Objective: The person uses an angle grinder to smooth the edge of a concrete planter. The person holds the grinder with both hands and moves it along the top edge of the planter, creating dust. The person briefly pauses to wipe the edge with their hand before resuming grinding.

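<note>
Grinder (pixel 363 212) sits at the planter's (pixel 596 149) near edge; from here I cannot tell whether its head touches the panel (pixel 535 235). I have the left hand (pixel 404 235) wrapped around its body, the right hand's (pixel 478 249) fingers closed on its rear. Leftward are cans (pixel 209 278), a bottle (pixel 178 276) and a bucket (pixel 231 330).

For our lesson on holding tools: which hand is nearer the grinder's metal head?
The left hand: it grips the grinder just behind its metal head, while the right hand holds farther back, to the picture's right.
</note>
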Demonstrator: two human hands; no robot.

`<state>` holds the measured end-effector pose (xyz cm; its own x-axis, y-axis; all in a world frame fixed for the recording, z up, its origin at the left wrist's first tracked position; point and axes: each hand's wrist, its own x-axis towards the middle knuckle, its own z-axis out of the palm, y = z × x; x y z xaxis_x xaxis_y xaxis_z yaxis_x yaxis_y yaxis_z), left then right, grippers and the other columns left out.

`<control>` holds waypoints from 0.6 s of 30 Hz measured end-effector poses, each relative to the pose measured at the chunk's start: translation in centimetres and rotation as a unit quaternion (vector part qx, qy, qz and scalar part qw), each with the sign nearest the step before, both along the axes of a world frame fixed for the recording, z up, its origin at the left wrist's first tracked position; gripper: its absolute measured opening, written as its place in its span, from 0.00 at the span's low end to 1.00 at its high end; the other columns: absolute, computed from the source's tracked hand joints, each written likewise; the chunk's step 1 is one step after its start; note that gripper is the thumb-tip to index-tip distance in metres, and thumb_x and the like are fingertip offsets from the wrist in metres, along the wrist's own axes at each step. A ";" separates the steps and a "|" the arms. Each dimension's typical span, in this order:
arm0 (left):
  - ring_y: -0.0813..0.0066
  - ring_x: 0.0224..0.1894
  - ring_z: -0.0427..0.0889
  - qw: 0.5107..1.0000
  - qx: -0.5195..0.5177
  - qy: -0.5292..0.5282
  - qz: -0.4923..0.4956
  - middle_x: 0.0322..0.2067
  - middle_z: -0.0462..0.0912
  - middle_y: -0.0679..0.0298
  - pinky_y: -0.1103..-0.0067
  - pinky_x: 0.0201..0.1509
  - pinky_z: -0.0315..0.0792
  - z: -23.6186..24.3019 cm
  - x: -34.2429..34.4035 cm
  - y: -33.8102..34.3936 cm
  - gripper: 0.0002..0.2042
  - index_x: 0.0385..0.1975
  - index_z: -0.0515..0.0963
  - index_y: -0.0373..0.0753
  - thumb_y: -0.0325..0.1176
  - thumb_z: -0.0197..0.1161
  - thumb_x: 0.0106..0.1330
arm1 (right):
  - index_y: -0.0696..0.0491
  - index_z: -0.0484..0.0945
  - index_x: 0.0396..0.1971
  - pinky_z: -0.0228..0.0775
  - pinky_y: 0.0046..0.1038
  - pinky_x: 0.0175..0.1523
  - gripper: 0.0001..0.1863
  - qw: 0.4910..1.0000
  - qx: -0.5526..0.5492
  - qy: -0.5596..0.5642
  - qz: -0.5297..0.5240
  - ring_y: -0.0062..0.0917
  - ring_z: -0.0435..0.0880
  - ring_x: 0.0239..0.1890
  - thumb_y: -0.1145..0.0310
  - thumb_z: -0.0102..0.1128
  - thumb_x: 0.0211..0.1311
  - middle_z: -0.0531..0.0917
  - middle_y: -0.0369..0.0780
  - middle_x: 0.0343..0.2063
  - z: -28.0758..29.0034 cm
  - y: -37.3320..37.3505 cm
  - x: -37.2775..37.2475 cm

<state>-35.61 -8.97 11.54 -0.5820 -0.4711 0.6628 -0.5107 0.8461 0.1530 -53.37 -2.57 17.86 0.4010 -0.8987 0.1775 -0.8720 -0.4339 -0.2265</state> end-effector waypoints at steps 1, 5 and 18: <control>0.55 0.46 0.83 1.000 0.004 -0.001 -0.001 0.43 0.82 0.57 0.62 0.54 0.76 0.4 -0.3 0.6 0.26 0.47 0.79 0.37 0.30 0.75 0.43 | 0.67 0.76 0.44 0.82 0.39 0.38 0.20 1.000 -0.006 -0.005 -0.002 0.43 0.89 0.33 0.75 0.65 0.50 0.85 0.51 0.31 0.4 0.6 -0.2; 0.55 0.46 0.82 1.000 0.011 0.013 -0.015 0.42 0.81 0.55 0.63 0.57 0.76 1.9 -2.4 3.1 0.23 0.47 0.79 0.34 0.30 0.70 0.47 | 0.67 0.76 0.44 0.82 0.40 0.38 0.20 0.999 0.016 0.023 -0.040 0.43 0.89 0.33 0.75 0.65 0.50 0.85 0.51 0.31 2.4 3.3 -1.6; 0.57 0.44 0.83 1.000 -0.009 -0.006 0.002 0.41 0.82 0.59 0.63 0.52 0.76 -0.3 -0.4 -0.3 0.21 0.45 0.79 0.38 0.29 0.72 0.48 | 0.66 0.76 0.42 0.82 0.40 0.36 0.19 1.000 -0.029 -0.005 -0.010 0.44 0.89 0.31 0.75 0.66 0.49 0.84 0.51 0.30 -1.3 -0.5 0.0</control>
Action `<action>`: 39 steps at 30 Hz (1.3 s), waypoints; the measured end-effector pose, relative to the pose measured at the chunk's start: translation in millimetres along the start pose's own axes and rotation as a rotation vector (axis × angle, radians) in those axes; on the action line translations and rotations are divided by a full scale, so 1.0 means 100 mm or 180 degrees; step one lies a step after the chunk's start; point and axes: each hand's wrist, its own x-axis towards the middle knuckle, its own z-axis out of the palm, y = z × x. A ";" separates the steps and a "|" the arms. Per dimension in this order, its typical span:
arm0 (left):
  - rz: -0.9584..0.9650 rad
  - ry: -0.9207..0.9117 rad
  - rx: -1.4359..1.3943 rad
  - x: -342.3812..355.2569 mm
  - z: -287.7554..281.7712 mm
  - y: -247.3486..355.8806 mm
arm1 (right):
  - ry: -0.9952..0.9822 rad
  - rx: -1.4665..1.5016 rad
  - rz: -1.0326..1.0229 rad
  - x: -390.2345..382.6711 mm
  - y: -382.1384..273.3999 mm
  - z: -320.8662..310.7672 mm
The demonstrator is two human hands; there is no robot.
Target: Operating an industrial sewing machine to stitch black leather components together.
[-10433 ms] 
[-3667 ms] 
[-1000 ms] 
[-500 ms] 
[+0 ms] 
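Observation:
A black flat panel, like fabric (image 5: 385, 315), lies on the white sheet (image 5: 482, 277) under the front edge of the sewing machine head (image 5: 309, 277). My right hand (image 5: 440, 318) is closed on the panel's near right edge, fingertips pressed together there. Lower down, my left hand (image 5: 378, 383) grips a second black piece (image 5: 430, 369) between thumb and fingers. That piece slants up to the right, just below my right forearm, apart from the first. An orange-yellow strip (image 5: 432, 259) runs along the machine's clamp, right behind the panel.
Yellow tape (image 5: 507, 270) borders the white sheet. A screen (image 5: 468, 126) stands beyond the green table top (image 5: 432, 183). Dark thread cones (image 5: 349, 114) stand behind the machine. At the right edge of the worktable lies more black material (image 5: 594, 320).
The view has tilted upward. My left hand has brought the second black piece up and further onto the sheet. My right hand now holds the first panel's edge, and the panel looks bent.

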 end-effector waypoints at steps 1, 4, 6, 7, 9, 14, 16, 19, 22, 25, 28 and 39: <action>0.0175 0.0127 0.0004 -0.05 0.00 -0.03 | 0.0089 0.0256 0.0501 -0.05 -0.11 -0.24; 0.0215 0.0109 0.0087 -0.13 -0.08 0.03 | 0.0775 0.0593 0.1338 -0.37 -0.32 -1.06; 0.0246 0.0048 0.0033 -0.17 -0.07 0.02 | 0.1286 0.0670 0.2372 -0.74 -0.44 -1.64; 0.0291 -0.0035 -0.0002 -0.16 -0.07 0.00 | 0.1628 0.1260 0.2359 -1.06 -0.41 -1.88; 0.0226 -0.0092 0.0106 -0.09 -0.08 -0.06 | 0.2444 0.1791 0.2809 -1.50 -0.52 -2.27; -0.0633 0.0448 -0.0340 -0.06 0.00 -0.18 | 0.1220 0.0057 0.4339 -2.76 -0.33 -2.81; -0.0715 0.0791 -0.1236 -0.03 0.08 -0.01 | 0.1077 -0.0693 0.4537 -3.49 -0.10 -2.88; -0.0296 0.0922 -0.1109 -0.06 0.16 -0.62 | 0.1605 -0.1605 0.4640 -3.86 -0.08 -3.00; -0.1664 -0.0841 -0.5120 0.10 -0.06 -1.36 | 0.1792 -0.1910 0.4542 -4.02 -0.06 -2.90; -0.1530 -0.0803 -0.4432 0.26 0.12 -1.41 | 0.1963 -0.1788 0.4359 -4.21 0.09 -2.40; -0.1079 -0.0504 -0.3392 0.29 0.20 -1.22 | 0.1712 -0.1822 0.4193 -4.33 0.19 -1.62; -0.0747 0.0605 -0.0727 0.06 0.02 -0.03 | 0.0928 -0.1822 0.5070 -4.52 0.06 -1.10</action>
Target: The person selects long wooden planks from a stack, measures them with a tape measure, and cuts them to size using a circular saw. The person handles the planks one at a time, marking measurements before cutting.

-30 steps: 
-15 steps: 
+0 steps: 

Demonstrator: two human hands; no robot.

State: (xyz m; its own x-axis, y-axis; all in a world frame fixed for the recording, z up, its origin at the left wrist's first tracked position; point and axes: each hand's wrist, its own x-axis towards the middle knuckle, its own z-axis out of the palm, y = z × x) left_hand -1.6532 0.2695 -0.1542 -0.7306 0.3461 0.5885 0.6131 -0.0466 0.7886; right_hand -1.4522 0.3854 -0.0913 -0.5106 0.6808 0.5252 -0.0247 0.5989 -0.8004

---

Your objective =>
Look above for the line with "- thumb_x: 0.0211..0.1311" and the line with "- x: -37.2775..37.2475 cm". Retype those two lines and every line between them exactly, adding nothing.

Answer section =>
  - thumb_x: 0.0211..0.1311
  - middle_z: -0.0531..0.0917
  - middle_y: -0.0369..0.0780
  - middle_x: 0.0343..0.2063
  - z: -28.0758..29.0034 cm
  - y: -37.3320..37.3505 cm
  - x: -37.2775..37.2475 cm

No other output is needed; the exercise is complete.